Government supports affirmative action for Roma
The deputy Prime Minister Pavel Rychetsky called for affirmative action for Roma in a discussion in the Parliament. He said that the government wants to offer several programs for Roma aimed at equalizing their position with the majority population. Individual projects will concern education, public and private employment. In his own words, "the biggest handicap of Roma remains in education and qualification, their community lives in (the) worst social, housing and health conditions."
The government plans to offer benefits to companies who will employ Roma, and give easier access to "Roma companies" (for example companies where at least 60 percent of the employees are Roma). Other improvements in Roma policy include financial aid for 1500 Romani students and a new health program that intends to fight disease inside Roma communities.
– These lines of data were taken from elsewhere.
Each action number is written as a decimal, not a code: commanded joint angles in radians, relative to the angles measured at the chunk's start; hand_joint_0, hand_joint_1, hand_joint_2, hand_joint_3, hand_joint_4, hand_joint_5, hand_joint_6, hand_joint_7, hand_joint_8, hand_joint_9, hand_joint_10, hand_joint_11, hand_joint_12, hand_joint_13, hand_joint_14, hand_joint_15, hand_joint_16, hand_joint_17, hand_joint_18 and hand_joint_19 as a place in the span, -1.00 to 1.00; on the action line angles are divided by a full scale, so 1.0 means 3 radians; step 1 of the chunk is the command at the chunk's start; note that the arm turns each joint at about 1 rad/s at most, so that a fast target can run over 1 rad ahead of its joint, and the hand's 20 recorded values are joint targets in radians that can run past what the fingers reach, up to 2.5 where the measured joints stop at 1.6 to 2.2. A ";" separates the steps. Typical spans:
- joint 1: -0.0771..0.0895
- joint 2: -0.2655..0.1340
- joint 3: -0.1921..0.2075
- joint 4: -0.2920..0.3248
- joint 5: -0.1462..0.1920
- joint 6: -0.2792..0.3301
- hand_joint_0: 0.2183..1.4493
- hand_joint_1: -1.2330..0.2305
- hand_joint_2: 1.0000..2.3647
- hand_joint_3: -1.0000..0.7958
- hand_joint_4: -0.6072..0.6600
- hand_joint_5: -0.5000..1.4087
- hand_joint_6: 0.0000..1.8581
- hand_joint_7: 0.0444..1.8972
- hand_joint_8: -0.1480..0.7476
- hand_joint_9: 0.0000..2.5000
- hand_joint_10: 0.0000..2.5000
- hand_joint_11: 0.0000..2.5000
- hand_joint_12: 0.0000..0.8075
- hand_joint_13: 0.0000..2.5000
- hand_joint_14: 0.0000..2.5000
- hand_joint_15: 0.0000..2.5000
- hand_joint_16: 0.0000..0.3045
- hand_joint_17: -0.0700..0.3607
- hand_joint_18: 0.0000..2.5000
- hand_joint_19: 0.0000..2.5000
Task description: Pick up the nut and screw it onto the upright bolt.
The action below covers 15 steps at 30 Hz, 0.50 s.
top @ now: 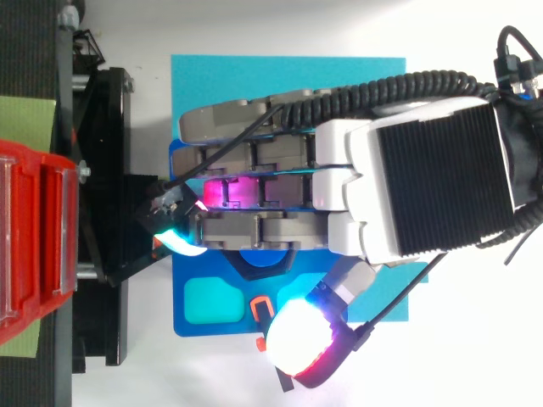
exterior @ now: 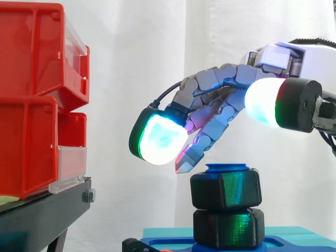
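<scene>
Your grey robot hand (exterior: 220,86) hangs loose and empty over the black hexagonal nut (exterior: 226,189) (seated on the upright blue bolt (exterior: 227,167)), probably poised to twist it

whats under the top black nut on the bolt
A second black nut sits directly beneath the top nut, resting on the blue base. The bolt's blue tip shows above; its shaft is hidden inside the nuts.

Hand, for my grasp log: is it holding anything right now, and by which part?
Nothing is held. The hand hovers, fingers relaxed, above the upper nut, which sits on the blue bolt over a second nut.
</scene>
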 commanded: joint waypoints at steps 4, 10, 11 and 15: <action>-0.0002 0.0000 0.0000 -0.0007 0.0001 -0.0025 -0.54 0.55 -1.00 -0.44 0.28 -0.56 -0.46 -0.26 -0.18 -0.18 -1.00 -1.00 -0.47 -0.43 -1.00 -1.00 -0.78 -0.33 -0.68 -0.91; -0.0038 -0.0240 0.0005 0.0064 0.0001 -0.0036 -0.54 0.54 -1.00 -0.44 0.29 -0.56 -0.46 -0.25 -0.19 -0.18 -1.00 -1.00 -0.47 -0.43 -1.00 -1.00 -0.78 -0.33 -0.68 -0.91; -0.0043 -0.0261 0.0005 0.0095 -0.0005 -0.0020 -0.54 0.54 -1.00 -0.44 0.29 -0.56 -0.46 -0.25 -0.18 -0.18 -1.00 -1.00 -0.47 -0.43 -1.00 -1.00 -0.78 -0.33 -0.68 -0.91; -0.0038 -0.0266 0.0000 0.0233 -0.0030 0.0082 -0.54 0.53 -1.00 -0.44 0.30 -0.55 -0.46 -0.25 -0.17 -0.18 -1.00 -1.00 -0.47 -0.43 -1.00 -1.00 -0.78 -0.33 -0.67 -0.90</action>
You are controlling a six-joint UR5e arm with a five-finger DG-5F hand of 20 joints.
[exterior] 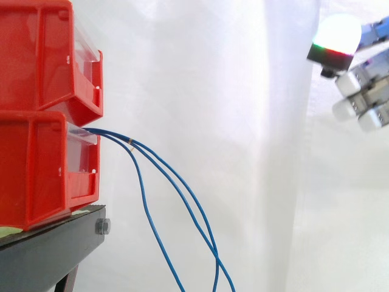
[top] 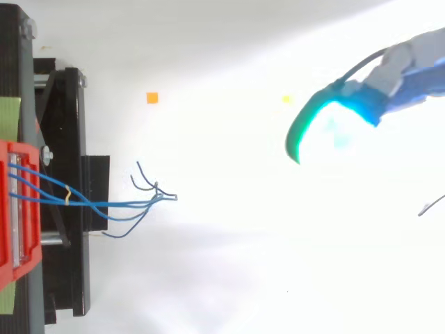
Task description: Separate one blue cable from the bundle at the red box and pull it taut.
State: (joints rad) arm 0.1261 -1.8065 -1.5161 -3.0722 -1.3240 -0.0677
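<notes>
Several blue cables (exterior: 176, 188) come out of the front of the lower red bin (exterior: 36, 170) and hang down in curves. A small pale tie (exterior: 130, 142) binds them near the bin. From above, the blue cables (top: 104, 203) run right from the red bin (top: 8, 257) and their loose ends fan out. My hand (exterior: 371, 79) hovers at the upper right, far from the cables, with relaxed fingers and glowing pads, holding nothing. In the top view the hand (top: 403, 69) glows cyan, well to the right of the cable ends.
A second red bin (exterior: 42, 55) is stacked on the lower one. Both rest on a black stand (exterior: 55, 243). On the white floor lie a small orange marker (top: 152, 98) and a yellow one (top: 286, 99). A white curtain hangs behind.
</notes>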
Some of the MPs criticized the government for not putting enough effort into building housing for Roma and expressed concern that they ignored Roma family values. Romani MP Monika Horakova of the Union of Liberty Party expressed concerns about drug abuse amongst Roma teenagers.
Canadian government supports the village Svinia
USD 500,000 of support was received at the Svinia village to fund a project aimed at improving Roma living conditions. The project received support from the Canadian International Development Agency back in 1998.
The second phase of the project started in January 2001 and will last for another three years. It aims at developing community life and achieving self-sustainability. The project has already established a kindergarten, and courses and skill workshops for adult Roma. Woodcraft, sewing and book binding workshops have taken place. According to the CER information, the municipality office has been fully involved in the project.